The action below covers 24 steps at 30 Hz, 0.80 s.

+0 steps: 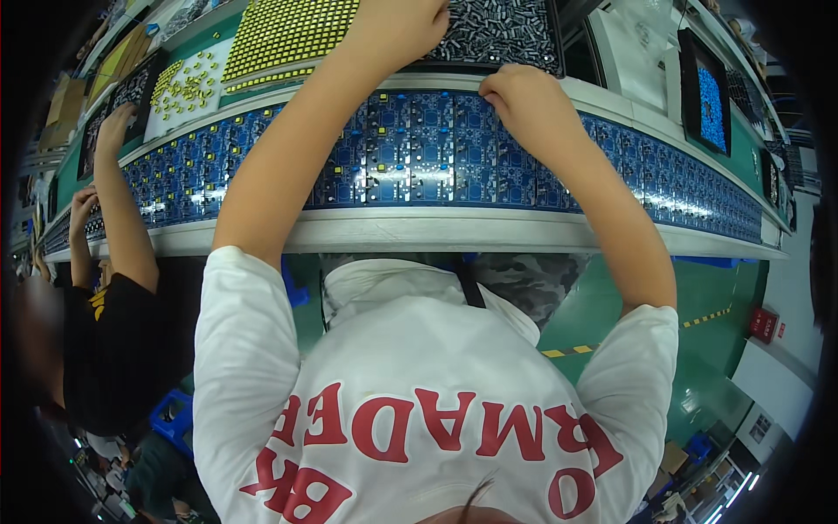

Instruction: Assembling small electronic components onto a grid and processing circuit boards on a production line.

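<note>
My left hand (pixel 403 28) reaches over the near left part of a black tray (pixel 561 44) heaped with small dark cylindrical components (pixel 502 35). Its fingers are curled and partly cut off by the top edge; anything in them is hidden. My right hand (pixel 534 103) is at the far edge of a long row of blue circuit boards (pixel 432 157), its thumb and fingers pinched together. What they hold, if anything, is too small to make out. Several boards carry small yellow blocks and blue parts.
Yellow blocks fill a gridded tray (pixel 279 39) left of the dark components; more lie loose on a white sheet (pixel 188 87). A black tray of blue parts (pixel 711 100) stands at the right. A pale rail (pixel 436 229) edges the line. At the left, a co-worker's arm (pixel 122 192) reaches over the boards.
</note>
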Motion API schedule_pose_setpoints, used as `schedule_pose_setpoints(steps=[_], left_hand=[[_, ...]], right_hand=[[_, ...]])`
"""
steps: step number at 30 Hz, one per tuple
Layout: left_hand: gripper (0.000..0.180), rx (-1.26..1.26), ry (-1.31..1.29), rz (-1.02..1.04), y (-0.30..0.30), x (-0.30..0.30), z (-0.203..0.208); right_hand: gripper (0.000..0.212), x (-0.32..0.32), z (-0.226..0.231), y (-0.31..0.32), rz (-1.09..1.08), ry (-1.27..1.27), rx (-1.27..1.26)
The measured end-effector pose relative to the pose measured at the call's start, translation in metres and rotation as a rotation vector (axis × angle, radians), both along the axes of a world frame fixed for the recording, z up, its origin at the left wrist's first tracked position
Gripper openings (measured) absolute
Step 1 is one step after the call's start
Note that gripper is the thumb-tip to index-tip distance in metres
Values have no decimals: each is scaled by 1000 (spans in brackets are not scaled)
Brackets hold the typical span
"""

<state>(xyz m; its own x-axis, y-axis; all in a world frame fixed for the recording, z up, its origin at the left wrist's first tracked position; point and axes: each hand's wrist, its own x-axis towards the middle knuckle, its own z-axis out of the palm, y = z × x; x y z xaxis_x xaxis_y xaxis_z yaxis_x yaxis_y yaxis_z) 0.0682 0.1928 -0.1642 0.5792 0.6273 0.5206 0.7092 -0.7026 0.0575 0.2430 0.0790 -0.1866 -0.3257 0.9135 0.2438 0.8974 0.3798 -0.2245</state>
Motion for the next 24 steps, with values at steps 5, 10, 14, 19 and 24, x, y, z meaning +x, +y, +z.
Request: schedule_pose_setpoints(steps=[5, 10, 14, 19, 24], left_hand=[[15, -350, -119, -40, -20, -23, 8], [14, -738, -220, -131, -57, -36, 6], [19, -1214, -554, -300, -64, -45, -1], [24, -1437, -719, -425, -64, -47, -14], [23, -1458, -738, -385, -68, -51, -14]], right_hand=[[11, 0, -2, -1, -14, 0, -12], [12, 3, -5, 1, -3, -68, -42], [21, 18, 25, -5, -32, 194, -332], [42, 156, 41, -5, -400, 303, -248], [36, 360, 11, -12, -844, 136, 297]])
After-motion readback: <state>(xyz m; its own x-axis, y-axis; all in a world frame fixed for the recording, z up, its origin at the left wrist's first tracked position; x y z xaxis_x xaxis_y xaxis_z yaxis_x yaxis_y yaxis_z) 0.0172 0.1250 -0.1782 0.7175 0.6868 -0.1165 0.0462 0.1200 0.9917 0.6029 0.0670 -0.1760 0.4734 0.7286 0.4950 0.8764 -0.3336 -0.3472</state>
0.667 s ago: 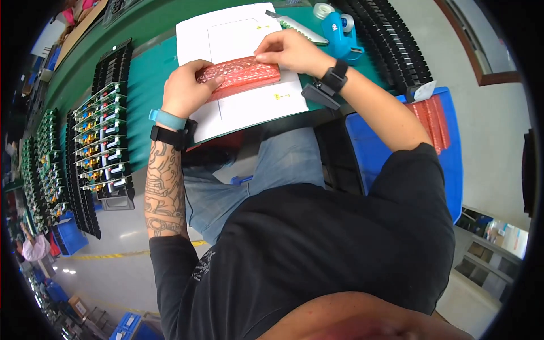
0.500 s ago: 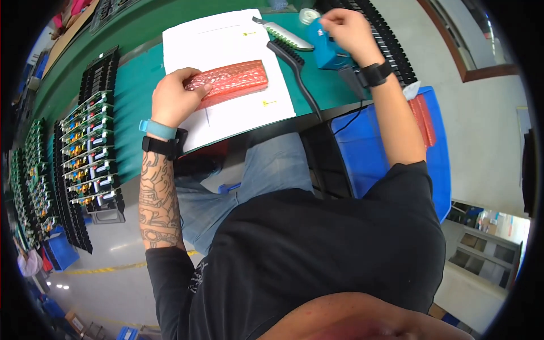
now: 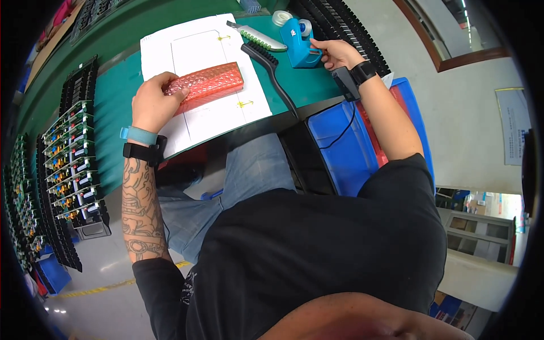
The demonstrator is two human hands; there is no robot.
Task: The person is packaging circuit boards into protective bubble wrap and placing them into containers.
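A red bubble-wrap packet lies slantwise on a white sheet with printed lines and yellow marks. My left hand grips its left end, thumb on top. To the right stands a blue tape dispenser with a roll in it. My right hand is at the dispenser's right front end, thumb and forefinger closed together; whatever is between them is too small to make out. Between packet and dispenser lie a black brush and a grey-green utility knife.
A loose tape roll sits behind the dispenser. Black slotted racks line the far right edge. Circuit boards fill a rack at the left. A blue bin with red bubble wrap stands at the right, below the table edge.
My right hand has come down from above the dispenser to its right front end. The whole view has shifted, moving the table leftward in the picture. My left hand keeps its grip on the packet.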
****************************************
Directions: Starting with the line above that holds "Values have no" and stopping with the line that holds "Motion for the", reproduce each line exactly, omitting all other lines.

Solution for this exercise:
Values have no decimals: each is scaled by 1000 (spans in brackets are not scaled)
Brackets hold the typical span
"""

<state>(xyz m; its own x-axis, y-axis; all in a world frame fixed for the recording, z up, its origin at the left wrist's first tracked position; point and axes: each hand's wrist, its own x-axis towards the middle knuckle, its own z-axis out of the palm, y = z × x; x y z xaxis_x xaxis_y xaxis_z yaxis_x yaxis_y yaxis_z) 0.0682 0.1928 -0.1642 0.5792 0.6273 0.5206 0.7092 -0.7026 0.0575 0.2430 0.0790 -0.1866 -0.3257 0.9135 0.2438 0.8974 0.3798 -0.2245</state>
Motion for the next 24 steps, with values at steps 5, 10, 14, 19 and 24, x, y, z meaning +x, +y, +z.

That wraps up the exercise.